As I said in Part 1 of this series, the introduction of our lastest Language Pack for our Salience text analysis engine has us interested in issues surrounding Chinese language and analysis. Last time I spoke about the controversies surrounding the Windows 8 ads released in Asia and the extreme dialectical differences in spoken Chinese. This time, I'll be discussing written Chinese and the unique challeges we've faced while developing Salience for Chinese.
Somewhat counterintuitively, the dialectical differences of the Chinese language family isn't the biggest obstacle to written text analysis. Although there are many phonetic differences between topolects, the enforcement of a written standard means that they all share the same written characters, which incredibly helpful for text analytics. Even so, slang and vocabulary does change from place to place, but that is a common feature of most widespread languages, including English. Carl Lambrecht has already discussed very easily overcomes these differences in other languages with contextual part-of-speech tagging and the versatile customization of the software's lexicon.
The biggest difficulty with Chinese text and sentiment analysis are those that surround the unique way that a language such as Chinese is constructed. We’ll take you through the three biggest challenges and how we’re working to solve them:
- Simplified vs. Traditional Characters: While Simplified characters are the mainland standard, Traditional characters are still widely used in places such as Hong Kong and Taiwan.

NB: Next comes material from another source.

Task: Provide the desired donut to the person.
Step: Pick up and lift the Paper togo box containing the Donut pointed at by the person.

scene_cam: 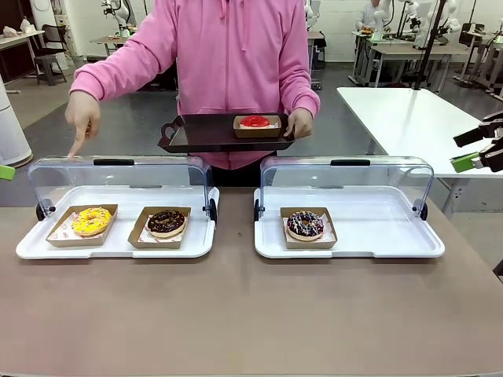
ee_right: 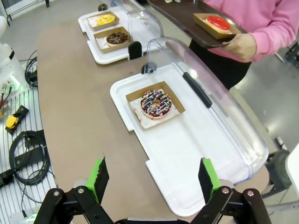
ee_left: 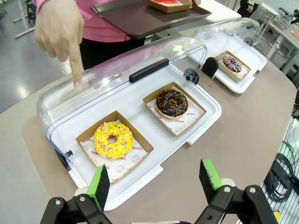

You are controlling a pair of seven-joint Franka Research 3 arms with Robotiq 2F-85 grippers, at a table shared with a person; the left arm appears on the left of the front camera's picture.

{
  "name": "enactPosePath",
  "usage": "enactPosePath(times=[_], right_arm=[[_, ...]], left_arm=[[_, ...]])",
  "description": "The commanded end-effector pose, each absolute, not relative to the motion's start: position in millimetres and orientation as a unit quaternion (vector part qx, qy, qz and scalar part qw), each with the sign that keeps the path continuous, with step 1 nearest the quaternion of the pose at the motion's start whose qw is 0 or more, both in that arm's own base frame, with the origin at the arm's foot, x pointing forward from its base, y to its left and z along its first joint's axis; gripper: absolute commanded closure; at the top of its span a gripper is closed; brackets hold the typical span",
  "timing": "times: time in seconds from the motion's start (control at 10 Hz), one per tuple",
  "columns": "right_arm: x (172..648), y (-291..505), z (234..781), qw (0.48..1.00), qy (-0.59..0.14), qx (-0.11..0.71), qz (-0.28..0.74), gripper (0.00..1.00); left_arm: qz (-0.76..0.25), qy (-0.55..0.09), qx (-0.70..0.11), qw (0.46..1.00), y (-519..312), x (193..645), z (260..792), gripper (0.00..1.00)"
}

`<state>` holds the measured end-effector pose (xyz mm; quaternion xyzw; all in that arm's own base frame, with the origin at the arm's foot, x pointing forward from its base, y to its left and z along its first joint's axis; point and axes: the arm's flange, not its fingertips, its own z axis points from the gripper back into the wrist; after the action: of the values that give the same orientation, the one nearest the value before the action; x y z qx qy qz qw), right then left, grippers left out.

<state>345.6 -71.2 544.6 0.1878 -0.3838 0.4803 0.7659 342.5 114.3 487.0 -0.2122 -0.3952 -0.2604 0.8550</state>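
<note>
The person in a pink hoodie points a finger down at the open clear lid above the yellow donut. Beside that donut, on the same left white tray, lies a chocolate donut. The right white tray holds a sprinkled chocolate donut. The person's other hand carries a dark serving tray bearing a boxed red donut. My left gripper hovers open, short of the yellow donut. My right gripper hangs open, short of the sprinkled donut.
Both clear lids stand tilted back along the far side of the trays, the right lid included. A white table stands at the back right. Cables lie off the table's edge. Bare brown tabletop stretches in front of the trays.
</note>
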Motion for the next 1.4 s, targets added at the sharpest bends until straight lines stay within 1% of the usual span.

This problem was one of the easiest to deal with, using a basic one-to-one mapping to account for the presence of both.
- Named Entity Extraction: With languages that we’ve worked with before, capitalization has functioned as a useful way of identifying entities. This is something that isn’t present in Chinese writing, making it harder for the software to recognize entities. While our Named Entities for Chinese is still in development, we’re looking at an approach that uses machine learning algorithms alongside rules to get the most accurate results.
- Word Segmentation: Chinese is comprised of distinct characters, each one of which may represent a word by itself, or in conjunction with other characters. To tackle this, we’ve used statistical machine learning algorithms in a process called "tokenization". An interesting side effect of this is that we're able to deal with multi-word hashtags in other languages (e.g. #ilovelexalytics).